» **Your task**:
From the records below, please print only the lines from the one containing "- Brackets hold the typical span" through the one containing "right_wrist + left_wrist", both included. Skip the pictures.

» **Data for processing**:
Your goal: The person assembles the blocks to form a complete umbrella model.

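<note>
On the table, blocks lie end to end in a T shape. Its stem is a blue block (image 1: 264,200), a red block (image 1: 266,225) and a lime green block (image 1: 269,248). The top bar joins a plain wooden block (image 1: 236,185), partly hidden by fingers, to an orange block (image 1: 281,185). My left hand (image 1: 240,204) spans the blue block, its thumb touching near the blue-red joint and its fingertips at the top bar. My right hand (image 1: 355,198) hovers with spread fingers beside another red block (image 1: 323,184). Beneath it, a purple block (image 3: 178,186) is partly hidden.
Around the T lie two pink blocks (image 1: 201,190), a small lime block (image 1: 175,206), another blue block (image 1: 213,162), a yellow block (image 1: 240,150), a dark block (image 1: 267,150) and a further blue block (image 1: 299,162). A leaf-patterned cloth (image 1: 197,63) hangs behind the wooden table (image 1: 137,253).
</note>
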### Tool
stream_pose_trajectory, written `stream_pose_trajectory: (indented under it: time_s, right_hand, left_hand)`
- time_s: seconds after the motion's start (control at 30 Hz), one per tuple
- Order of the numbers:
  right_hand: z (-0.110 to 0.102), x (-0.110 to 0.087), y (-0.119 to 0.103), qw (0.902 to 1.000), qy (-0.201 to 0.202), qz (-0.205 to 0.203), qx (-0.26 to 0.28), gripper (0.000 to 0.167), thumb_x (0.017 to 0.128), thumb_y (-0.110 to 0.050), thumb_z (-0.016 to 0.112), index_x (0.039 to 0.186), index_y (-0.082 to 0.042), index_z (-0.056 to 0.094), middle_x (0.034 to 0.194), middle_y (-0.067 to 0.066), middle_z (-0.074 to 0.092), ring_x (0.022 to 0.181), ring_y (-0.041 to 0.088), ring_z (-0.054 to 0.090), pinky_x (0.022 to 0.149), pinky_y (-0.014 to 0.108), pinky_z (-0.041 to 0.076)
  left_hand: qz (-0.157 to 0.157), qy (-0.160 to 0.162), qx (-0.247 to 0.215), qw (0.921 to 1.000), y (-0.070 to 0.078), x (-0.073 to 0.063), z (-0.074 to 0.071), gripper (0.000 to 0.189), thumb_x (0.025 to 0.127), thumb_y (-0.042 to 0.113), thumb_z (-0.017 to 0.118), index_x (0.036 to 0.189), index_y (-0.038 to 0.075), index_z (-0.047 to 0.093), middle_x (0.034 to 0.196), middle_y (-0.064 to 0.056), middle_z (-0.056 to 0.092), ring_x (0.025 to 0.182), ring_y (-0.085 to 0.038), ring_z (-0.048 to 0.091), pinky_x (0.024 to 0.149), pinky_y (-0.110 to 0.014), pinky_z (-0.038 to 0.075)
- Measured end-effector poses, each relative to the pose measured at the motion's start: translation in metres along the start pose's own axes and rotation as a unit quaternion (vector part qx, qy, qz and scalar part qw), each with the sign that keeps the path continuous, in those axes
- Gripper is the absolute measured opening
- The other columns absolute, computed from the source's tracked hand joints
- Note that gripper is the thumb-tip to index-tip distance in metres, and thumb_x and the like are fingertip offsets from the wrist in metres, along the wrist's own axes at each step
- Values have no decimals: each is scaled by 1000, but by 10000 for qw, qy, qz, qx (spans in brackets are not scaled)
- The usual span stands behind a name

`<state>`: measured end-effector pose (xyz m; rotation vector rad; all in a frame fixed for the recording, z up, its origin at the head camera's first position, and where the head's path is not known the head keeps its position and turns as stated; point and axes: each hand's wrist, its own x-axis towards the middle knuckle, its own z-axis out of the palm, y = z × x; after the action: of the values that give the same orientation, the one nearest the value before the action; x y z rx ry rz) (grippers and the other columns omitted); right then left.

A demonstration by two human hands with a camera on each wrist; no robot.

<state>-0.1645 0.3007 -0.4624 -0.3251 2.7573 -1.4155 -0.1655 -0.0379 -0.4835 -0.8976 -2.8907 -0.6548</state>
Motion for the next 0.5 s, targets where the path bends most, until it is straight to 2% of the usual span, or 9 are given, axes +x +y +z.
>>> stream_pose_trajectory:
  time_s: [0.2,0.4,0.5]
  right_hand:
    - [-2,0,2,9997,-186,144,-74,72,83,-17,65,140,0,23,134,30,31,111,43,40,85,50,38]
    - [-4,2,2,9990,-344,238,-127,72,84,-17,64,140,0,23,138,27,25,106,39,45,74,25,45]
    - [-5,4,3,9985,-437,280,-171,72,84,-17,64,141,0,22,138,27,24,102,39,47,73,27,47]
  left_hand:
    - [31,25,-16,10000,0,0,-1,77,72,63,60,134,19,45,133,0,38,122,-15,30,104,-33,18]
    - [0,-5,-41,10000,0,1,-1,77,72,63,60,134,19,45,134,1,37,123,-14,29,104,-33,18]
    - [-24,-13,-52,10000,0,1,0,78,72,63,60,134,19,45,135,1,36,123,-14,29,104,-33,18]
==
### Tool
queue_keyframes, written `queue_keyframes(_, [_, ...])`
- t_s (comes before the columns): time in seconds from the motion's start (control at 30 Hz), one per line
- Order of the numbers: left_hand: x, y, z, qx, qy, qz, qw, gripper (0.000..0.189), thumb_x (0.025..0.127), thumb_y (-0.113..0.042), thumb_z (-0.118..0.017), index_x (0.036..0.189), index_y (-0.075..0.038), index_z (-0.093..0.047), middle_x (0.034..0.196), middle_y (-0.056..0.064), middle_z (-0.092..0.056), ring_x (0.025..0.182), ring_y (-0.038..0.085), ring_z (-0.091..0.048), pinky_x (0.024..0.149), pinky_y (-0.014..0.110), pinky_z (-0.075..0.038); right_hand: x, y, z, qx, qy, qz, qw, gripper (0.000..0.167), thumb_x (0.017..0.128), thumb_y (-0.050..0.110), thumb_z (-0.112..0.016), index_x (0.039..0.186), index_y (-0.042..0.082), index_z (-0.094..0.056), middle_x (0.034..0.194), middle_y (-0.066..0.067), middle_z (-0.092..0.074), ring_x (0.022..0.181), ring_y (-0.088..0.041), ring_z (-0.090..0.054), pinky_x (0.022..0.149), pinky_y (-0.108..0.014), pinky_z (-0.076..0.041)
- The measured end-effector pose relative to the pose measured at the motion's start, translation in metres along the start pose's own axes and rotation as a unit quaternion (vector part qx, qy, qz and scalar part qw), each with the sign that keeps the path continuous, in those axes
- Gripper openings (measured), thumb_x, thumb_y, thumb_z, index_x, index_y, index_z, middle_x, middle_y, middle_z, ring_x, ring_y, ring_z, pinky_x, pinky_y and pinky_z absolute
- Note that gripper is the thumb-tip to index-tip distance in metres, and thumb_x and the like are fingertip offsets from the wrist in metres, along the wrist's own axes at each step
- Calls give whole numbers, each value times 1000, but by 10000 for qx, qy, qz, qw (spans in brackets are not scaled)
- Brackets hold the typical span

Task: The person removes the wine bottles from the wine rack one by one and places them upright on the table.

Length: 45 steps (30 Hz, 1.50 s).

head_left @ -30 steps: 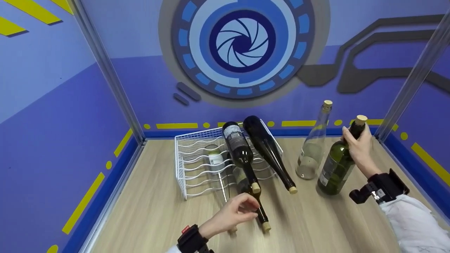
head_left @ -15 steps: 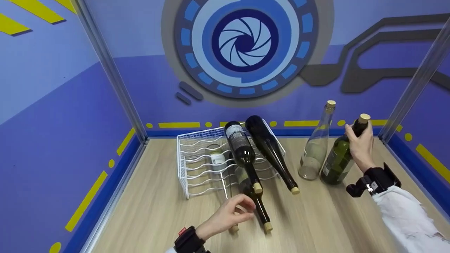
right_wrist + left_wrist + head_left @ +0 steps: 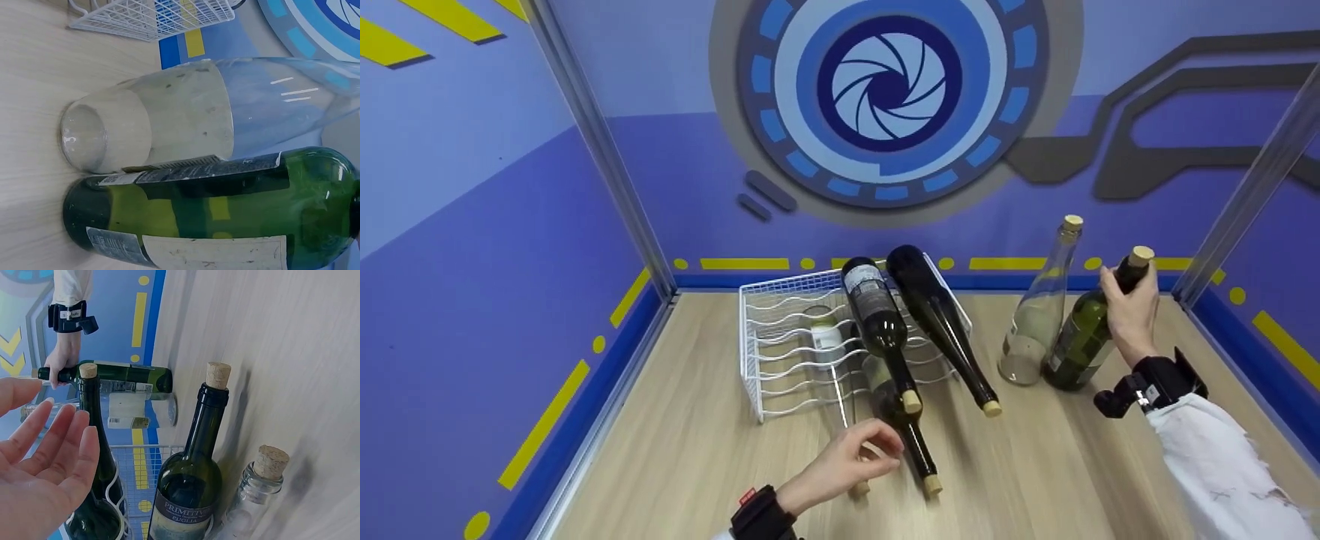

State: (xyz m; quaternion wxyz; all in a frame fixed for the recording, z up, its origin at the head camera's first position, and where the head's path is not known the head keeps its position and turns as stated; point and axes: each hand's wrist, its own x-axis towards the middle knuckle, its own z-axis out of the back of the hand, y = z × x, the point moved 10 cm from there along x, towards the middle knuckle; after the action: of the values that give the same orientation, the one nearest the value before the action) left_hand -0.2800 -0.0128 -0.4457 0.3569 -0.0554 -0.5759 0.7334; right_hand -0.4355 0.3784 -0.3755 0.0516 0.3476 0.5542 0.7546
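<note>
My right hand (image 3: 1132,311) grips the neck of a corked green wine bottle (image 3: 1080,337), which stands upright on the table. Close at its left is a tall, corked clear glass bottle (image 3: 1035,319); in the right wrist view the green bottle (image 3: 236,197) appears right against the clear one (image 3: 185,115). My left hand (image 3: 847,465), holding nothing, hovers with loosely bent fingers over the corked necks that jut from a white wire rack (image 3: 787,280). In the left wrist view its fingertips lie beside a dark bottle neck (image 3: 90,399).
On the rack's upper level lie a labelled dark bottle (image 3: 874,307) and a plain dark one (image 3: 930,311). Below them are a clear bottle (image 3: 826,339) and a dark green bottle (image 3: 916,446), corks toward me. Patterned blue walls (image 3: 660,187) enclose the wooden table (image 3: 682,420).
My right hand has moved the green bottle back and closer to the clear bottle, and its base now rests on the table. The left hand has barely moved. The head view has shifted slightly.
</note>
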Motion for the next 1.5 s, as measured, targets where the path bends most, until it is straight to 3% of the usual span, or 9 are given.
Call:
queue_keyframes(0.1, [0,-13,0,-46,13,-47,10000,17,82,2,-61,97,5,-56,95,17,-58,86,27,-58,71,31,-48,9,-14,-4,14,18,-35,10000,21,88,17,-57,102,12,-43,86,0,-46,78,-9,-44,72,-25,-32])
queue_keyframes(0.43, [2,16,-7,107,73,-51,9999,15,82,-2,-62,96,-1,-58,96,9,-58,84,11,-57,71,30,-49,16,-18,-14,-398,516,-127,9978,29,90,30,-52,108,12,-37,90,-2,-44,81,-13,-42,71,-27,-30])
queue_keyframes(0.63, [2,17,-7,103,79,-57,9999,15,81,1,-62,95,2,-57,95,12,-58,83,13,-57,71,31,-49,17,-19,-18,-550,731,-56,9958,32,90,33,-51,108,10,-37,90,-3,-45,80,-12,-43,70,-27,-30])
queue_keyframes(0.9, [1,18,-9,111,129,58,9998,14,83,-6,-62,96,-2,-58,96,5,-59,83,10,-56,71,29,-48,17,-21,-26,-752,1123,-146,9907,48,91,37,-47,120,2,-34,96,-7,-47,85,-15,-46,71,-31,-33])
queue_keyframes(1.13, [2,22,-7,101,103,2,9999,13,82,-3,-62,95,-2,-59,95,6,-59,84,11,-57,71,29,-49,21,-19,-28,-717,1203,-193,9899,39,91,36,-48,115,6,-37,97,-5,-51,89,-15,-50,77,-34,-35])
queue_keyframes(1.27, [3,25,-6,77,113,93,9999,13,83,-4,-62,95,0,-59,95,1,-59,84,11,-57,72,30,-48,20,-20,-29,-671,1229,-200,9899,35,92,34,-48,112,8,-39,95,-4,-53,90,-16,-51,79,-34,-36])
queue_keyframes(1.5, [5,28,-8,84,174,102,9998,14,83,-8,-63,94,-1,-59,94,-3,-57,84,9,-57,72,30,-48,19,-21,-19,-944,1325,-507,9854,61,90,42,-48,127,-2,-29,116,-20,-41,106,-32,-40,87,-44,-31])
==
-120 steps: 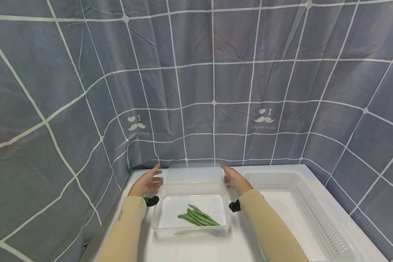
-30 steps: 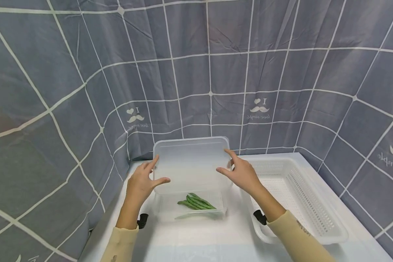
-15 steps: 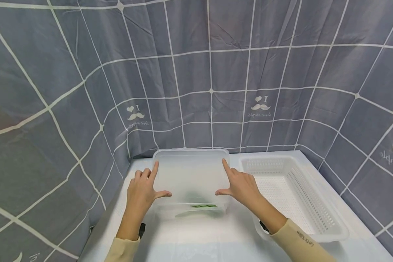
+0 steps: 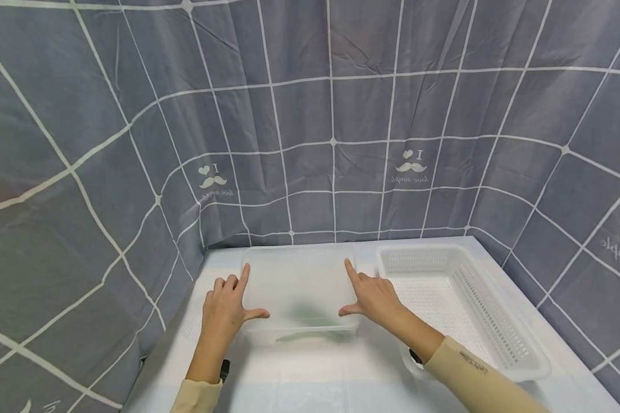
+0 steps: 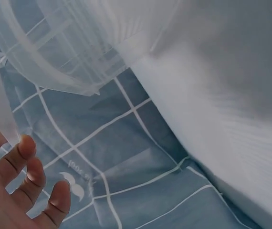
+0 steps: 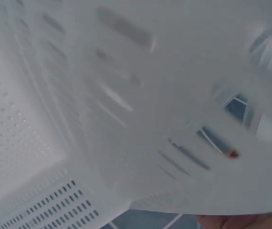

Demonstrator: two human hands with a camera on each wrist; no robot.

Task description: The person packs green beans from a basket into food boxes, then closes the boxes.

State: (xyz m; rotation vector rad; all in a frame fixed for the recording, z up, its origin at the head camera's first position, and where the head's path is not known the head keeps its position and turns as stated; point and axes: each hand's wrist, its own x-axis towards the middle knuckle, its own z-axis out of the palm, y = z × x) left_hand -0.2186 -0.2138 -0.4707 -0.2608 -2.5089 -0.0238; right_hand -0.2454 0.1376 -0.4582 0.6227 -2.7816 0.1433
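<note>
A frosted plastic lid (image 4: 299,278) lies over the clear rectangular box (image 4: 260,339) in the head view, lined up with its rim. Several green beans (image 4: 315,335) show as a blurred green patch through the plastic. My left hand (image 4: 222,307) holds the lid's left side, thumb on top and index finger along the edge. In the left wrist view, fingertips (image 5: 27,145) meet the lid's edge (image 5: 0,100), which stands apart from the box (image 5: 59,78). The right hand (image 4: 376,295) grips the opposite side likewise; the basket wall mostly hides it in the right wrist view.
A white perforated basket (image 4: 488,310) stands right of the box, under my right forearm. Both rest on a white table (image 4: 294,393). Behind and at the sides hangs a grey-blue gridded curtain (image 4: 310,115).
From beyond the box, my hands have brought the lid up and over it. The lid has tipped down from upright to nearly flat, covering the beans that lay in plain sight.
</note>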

» **Answer space**:
- Brackets hold the typical span

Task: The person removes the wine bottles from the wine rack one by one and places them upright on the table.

Length: 45 steps (30 Hz, 1.50 s).

head_left @ -30 steps: 
head_left @ -15 steps: 
right_wrist + left_wrist + head_left @ +0 steps: 

Nothing remains open in this exercise.